Pales d’éoliennes, réservoirs d’hydrogène, les applications sont infinies

Le monde de l’énergie est également un grand amateur de composites, notamment pour la production de renouvelables. Comme le souligne JEC Observer, « les éoliennes ne pourraient tout simplement pas exister sans eux, puisqu’ils représentent environ 73 % des matériaux nécessaires (…) Les composites ont joué un rôle crucial dans le développement de pales plus grandes, pour générer plus d’énergie et permettre la mise en œuvre de parcs offshore ». Leurs propriétés mécaniques ne pourraient en effet pas être retrouvées au moyen d’autres solutions classiques.

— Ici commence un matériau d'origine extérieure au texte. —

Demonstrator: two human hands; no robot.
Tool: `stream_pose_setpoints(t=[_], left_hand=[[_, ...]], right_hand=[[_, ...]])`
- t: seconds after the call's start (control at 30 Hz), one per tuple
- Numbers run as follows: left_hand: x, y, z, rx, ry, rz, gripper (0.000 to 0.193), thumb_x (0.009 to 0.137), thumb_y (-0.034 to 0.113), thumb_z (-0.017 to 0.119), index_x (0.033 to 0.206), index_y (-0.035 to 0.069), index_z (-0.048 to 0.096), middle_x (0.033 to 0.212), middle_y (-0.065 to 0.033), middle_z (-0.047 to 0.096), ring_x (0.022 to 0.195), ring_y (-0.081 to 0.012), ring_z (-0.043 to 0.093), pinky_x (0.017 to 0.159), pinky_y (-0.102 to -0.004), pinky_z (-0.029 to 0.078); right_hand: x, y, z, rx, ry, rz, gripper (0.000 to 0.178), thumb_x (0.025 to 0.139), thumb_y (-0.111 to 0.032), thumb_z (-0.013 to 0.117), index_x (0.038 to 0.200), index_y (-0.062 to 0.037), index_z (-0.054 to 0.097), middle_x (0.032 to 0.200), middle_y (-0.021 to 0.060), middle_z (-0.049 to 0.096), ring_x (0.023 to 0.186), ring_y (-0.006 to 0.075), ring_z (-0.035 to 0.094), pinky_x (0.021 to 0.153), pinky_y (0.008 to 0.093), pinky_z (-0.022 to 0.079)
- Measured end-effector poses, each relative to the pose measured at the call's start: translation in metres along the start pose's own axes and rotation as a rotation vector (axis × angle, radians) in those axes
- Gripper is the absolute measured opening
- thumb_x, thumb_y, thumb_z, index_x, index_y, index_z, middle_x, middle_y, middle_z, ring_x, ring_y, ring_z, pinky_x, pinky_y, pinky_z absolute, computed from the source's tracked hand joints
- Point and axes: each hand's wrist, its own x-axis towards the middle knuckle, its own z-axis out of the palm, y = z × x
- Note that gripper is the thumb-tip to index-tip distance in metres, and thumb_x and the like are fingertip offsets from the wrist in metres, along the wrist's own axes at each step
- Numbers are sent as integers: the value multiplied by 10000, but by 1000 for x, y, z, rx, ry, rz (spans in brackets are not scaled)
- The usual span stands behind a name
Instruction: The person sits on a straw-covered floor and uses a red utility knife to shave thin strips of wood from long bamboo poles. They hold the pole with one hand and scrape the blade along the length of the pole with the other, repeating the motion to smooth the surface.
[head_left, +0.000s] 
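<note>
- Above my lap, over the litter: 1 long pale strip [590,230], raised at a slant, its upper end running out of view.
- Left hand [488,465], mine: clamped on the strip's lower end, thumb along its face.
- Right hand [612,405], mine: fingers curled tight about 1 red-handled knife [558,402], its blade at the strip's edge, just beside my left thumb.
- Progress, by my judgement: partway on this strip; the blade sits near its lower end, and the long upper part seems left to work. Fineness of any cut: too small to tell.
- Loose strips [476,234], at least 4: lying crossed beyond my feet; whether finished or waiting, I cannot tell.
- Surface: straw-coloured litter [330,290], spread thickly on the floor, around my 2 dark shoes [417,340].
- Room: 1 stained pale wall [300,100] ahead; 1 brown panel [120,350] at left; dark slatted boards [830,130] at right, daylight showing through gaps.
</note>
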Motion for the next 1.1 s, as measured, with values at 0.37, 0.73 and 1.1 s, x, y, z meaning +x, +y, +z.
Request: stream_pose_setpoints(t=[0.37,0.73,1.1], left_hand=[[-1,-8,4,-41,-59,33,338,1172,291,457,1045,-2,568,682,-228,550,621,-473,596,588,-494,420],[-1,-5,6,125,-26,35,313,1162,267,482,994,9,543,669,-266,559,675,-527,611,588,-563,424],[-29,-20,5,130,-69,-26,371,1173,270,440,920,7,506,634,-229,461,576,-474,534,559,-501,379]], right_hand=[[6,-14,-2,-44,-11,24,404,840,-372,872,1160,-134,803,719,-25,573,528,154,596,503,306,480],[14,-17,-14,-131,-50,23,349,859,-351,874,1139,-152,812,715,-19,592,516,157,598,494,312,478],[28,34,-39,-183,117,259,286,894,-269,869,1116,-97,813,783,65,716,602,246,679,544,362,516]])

Ils sont également utilisés dans la construction de réseaux de distribution et de points de stockage, notamment de tuyaux et de réservoirs. Le secteur énergétique devrait d’ailleurs être le principal moteur de la croissance du marché des composites dans le monde, porté par l’essor des renouvelables et de la mobilité hydrogène. Les batteries des véhicules électriques font appel aux composites, cette fois pour leurs propriétés d’isolation, d’étanchéité et de résistance au feu. Selon les prévisions des experts, le marché des matériaux avancés devrait donc poursuivre sa croissance d’année en année, pour atteindre les 15 Mt en 2027, dont 3,6 Mt pour la construction (24 %) et 2,1 Mt pour l’énergie (14 %).

De nombreux exemples réussis

En 1998 déjà, le centre hospitalier de Cherbourg consolidait ses planchers par le procédé Carbodur (Sika) où des fibres de carbone tressées étaient noyées dans une résine époxy afin d’apporter plus de résistance à la dalle en traction. Au tout début des années 2000, le CSTB délivrait un Avis technique pour les procédés de renforcement des structures au moyen du collage de tissus ou de lamelles de fibre carbone. En Suisse, en Allemagne et en Italie, la société TechnoCarbon, qui produit du CFS (Carbon Fiber Stone), un sandwich associant feuillets de fibres carbone et pierre naturelle, a déjà réalisé différents bâtiments avec son matériau « quatre fois plus résistant à l’effort que l’aluminium », soit un niveau comparable à celui du très rare titane. Côté prix, ces feuillets composites pourraient venir concurrencer l’inox à l’horizon de 2030. Malgré une durée de vie longue, supérieure à 50 ans, la question du recyclage des matériaux composites se pose également lors de travaux ou de déconstruction des bâtiments les incorporant. Là encore, pas de souci : les fibres longues généralement utilisées dans la construction peuvent être réduites en fibres courtes pour être incorporées dans de nouveaux matériaux, dont le béton fibré… Pour peu que sa formulation soit allégée en CO2, on pourra alors parler de « béton bas carbone enrichi en carbone ». Un comble.